__Work task__
Go through the lines below and copy any that hold the string "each".
***** Records supplied *****
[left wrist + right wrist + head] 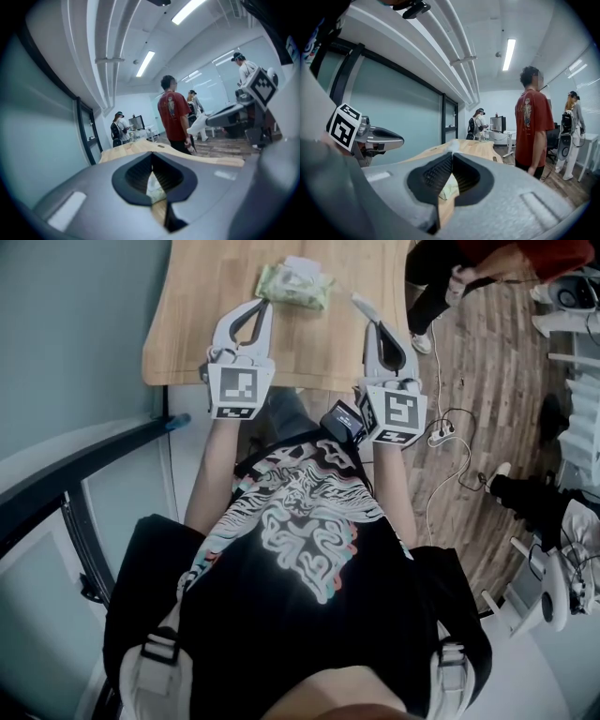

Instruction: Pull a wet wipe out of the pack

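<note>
Right claw (pixel 374 324) pinches a wet wipe (pixel 197 125) (white); left claw (pixel 264 304) clenched beside pack (pixel 295 285).

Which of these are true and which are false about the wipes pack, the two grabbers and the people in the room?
1. The wet wipe pack lies on the wooden table. True.
2. The pack is bright red. False: it is pale green.
3. The left gripper has its jaws wide apart. False: they are shut together, with nothing held between them.
4. A white wipe sticks out from the tips of the shut right gripper. True.
5. A person in a red shirt stands beyond the table. True.
</note>
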A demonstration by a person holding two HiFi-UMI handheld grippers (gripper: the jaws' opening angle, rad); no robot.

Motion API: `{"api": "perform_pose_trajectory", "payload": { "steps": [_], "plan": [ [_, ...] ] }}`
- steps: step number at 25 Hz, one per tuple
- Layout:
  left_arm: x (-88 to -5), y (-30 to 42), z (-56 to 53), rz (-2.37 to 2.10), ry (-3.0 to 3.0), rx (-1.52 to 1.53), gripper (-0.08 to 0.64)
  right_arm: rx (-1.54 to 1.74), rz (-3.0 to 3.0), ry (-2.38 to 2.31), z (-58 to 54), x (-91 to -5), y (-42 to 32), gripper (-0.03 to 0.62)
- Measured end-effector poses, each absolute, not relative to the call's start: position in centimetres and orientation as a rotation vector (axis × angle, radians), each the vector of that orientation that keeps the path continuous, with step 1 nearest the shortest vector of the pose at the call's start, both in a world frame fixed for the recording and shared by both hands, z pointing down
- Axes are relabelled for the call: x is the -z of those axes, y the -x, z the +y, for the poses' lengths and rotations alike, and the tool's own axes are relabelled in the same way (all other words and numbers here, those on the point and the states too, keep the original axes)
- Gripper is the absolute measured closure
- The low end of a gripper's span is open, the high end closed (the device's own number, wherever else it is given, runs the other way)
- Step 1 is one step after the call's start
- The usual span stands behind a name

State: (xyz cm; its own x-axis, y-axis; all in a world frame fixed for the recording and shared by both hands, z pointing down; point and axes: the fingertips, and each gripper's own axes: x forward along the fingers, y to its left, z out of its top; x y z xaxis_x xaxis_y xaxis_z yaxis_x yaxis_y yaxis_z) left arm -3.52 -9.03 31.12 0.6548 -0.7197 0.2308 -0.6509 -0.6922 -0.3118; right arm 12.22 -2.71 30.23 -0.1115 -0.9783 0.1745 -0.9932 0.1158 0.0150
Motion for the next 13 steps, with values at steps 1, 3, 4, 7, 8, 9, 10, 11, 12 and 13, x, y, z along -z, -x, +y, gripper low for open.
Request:
{"api": "perform_pose_trajectory", "payload": {
  "steps": [1, 3, 4, 7, 8, 9, 10, 11, 12, 13],
  "plan": [
    [-31.22, 3.56, -9.07, 1.12, 2.672, 0.504, 0.572, -0.16, -2.233, -1.998, -2.67, -30.33, -12.34, 0.589],
    [-31.25, 3.72, -9.15, 1.118, 2.67, 0.502, 0.572, -0.162, -2.225, -2.001, -2.6, -30.57, -12.41, 0.589],
    [-31.26, 3.82, -9.2, 1.117, 2.67, 0.502, 0.572, -0.164, -2.223, -2.001, -2.57, -30.69, -12.36, 0.589],
    [-31.4, 4.02, -9.34, 1.109, 2.673, 0.505, 0.572, -0.18, -2.214, -2.009, -2.55, -31.05, -12.22, 0.589],
    [-31.42, 4.04, -9.36, 1.106, 2.674, 0.505, 0.571, -0.18, -2.213, -2.011, -2.58, -31.09, -12.19, 0.589],
    [-31.41, 4.05, -9.41, 1.104, 2.675, 0.506, 0.571, -0.179, -2.212, -2.012, -2.65, -31.09, -12.17, 0.589],
    [-31.37, 4.05, -9.49, 1.102, 2.674, 0.507, 0.571, -0.178, -2.212, -2.012, -2.76, -31.06, -12.15, 0.589],
    [-31.33, 4.04, -9.61, 1.1, 2.674, 0.508, 0.572, -0.177, -2.212, -2.012, -2.87, -31.02, -12.14, 0.589],
    [-31.29, 4.02, -9.73, 1.098, 2.674, 0.508, 0.572, -0.176, -2.211, -2.012, -2.99, -30.97, -12.13, 0.589],
    [-31.26, 4.0, -9.85, 1.097, 2.674, 0.508, 0.572, -0.174, -2.211, -2.013, -3.11, -30.92, -12.12, 0.589]
  ]
}}
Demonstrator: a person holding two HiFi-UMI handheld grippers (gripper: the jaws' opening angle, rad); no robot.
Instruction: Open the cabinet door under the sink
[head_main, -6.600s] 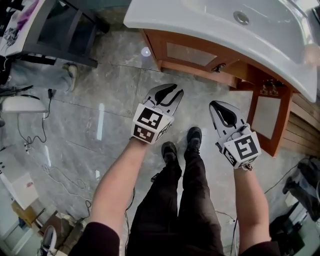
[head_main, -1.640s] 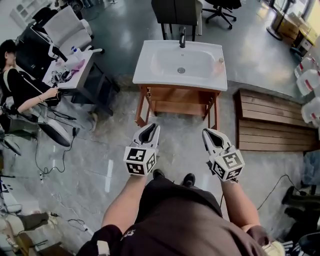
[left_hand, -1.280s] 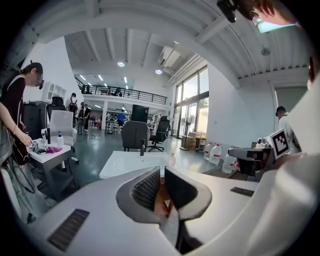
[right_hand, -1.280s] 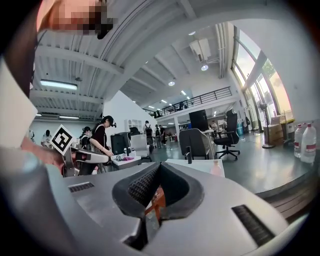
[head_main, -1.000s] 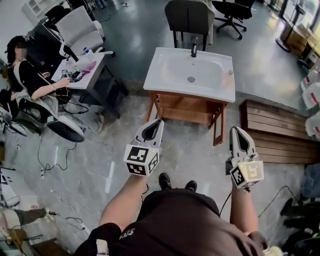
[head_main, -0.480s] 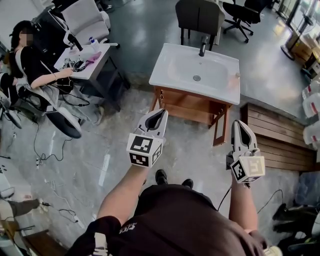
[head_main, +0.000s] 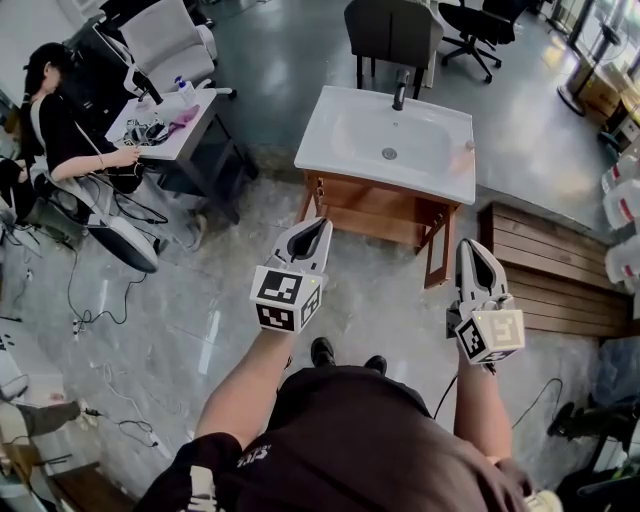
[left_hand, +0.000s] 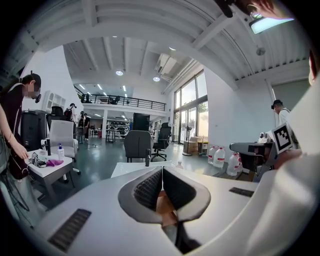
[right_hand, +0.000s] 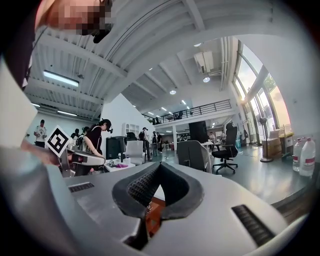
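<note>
The white sink stands on a wooden cabinet across the floor from me, in the upper middle of the head view. At the cabinet's right end a wooden door stands swung out toward me. My left gripper hangs in the air short of the cabinet's left part, jaws shut with nothing between them. My right gripper is held near the swung-out door, apart from it, also shut and empty. In the left gripper view the left gripper points at the sink top. The right gripper shows orange wood behind its closed jaws.
A person sits at a desk on the left, with an office chair beside it. A grey chair stands behind the sink. A low wooden platform and water bottles lie to the right. Cables trail over the floor.
Since the oldest frame I have stepped back from the cabinet, and the whole sink now shows. Over the last second the right gripper drifted slightly; both grippers stayed shut.
</note>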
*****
__Result of this exercise__
- Measured end-effector poses, each absolute, not relative to the call's start: position in centimetres and orientation as a rotation vector (axis × angle, radians), each the vector of that orientation that keeps the path continuous, with step 1 nearest the shortest vector of the pose at the call's start, both in a world frame fixed for the recording and shared by both hands, z pointing down
State: (xyz cm; its own x-axis, y-axis; all in a world frame fixed for the recording and shared by both hands, z pointing down; point and axes: the fingertips, and each gripper's own axes: x forward along the fingers, y to its left, z out of its top; x y z xaxis_x xaxis_y xaxis_z yaxis_x yaxis_y yaxis_z) left arm -3.52 -9.03 31.12 0.6548 -0.7197 0.2308 -0.6509 -0.6922 -0.3118; right arm 12.22 -2.71 30.23 -0.1115 -0.9783 0.1745 -0.9932 0.1158 0.0150

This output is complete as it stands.